4月にはGeForce GTX TITAN Blackを水冷化したモデルを発表したが、他にNVIDIA Teslaの水冷化なども行っている。「よく冷えるし、とても静かですから、大きな意義があります。しかし非常に高価格になってしまうのも事実です。それにもかかわらず、毎月かなりの数が出るのがすごいですよね」と山田氏。一般的なメーカーPCではとても登場しない構成を選ぶ人がいるというのも、さすがサイコムユーザーといった印象だ。

デュアル水冷を実現する、グラフィックスカードの水冷化を自社で行っている。世界的にもめずらしい取り組みだが、毎月意外な台数が売れるという

よりハイエンドを目指して、NVIDIA Teslaの水冷化などにも取り組んでいる

ワークステーションに関しては3DCGやCAD、映像編集といったプロフェッショナルユースの需要に向けてIntel Xeon E3等が搭載された構成を選択できるモデルを用意している。

「これまでもNVIDIA Quadroを選択できるなどワークステーションに匹敵する構成は選択できたのですが、改めてワークステーションに注力しています。特に今年はこの方向でやっていきたいですね」と山田氏は語った。

プロシューマー向けによりよい製品を提供

製品ラインアップを拡充することでユーザー層を広げてきたサイコムだが、メインターゲットとしているのは個人で非常に高度なPCの使い方をしている人々だ。

「ハイエンド嗜好のコンシューマーやゲーマーをターゲットにした機種も多く扱っていますが、今後は個人で仕事をしているクリエイターの方など、プロシューマーと呼ばれる人々に向けてワークステーション等を強化していきたいですね。そうした人々が求めるパフォーマンスに、パフォーマンスでしっかり応えるのがサイコムです」と語るのは、代表取締役の河野孝史氏だ。

事業規模はそれほど大きくないながらも、熱心なユーザーを多く抱え、彼らに正面から向き合って製品提供やサポートを展開してきた結果、インテル テクノロジー・プロバイダー・プログラムのプラチナパートナーとしての認定も受けた。

高品質でハイエンドなインテルCPU搭載PCを製造しているメーカーとして、サイコムはインテルテクノロジー・プロバイダー プラチナメンバー認定を受けている(参考:サイコム公式サイト)

Windows XPサポート終了を受けた乗り換え需要の高まりと、増税前の駆け込み購入が重なったことで2014年3月は過去最高の売り上げを記録。大きな波を乗り越えた上で、反省すべき点も見えてきたという。

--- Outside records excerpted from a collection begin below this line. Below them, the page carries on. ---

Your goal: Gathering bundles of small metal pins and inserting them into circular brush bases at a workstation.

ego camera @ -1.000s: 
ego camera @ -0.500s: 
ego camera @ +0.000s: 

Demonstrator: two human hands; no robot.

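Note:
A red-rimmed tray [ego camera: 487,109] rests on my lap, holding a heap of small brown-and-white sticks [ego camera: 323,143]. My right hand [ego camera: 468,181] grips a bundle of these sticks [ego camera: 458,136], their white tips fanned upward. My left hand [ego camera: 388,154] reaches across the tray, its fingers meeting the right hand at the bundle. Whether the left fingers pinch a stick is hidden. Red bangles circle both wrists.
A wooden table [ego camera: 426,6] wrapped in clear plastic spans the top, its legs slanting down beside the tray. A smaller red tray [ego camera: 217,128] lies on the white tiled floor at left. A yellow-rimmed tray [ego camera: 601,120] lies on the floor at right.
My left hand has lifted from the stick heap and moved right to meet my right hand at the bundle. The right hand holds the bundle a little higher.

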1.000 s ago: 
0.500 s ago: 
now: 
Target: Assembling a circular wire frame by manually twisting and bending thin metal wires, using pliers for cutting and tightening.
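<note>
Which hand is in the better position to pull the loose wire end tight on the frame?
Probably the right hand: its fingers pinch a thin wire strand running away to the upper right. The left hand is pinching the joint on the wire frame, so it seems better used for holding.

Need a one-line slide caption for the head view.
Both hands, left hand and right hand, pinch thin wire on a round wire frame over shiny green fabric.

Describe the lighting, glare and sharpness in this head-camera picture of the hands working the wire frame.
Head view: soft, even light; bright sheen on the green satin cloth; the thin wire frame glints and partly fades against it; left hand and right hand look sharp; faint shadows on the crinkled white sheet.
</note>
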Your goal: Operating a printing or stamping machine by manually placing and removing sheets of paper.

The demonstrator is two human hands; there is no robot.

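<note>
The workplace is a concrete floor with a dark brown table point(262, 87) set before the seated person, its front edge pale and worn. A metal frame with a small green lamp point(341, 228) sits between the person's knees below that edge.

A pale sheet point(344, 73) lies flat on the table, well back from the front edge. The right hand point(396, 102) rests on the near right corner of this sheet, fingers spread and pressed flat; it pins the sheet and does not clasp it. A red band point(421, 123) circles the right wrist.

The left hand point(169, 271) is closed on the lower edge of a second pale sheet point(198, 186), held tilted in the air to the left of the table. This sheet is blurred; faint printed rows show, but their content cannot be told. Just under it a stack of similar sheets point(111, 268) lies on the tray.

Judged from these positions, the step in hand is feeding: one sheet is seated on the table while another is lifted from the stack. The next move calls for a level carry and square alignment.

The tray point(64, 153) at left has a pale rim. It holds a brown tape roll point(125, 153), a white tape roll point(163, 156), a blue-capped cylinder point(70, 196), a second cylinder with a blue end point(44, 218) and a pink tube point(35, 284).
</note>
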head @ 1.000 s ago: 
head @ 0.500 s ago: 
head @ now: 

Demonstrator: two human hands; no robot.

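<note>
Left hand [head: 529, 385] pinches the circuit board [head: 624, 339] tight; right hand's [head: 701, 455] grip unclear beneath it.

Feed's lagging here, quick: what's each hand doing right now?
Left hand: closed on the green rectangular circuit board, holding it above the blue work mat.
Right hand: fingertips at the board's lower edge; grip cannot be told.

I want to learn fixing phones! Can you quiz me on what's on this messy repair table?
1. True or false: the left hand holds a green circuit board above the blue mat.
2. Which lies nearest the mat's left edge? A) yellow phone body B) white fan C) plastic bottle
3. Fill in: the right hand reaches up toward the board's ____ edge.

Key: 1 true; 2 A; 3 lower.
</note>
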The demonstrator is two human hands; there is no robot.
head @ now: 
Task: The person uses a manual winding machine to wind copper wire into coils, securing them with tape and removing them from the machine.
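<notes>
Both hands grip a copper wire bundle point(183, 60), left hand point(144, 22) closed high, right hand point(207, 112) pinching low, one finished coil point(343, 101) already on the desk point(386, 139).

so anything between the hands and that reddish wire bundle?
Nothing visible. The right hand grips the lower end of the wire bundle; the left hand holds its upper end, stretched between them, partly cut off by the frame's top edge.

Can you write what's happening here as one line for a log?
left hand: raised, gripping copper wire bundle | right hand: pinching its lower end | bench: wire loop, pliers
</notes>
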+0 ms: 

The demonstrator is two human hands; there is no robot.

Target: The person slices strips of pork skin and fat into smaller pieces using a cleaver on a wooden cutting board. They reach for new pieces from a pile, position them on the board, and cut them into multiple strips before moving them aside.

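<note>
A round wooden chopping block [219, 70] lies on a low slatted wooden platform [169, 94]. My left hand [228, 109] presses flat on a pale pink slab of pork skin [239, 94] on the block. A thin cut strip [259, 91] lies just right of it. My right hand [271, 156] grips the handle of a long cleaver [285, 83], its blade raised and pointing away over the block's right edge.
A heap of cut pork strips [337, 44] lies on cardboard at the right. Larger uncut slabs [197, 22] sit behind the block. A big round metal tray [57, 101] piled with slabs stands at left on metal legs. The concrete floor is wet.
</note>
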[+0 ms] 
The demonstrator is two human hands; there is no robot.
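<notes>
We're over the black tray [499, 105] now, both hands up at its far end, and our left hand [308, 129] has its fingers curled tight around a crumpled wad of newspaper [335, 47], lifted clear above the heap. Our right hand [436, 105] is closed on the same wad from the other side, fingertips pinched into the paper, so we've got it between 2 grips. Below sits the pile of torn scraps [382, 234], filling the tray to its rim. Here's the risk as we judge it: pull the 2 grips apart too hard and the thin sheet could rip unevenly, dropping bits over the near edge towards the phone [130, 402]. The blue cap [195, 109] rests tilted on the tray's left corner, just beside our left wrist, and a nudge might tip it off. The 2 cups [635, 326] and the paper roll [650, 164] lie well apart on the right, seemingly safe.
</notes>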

「小さな通販のみのメーカーがこれほど支持していただけたのは、まだインターネット通販が怪しいものと見られていた時代から納期をしっかり守ってよい製品をお届けしてきたからこそと自負しています。しかし最近、それだけでは足りていないなという部分もわかってきました。そうした点は見直し、これからもよりよい製品をお届けできるようにしたいと考えています」と河野氏は力強く語った。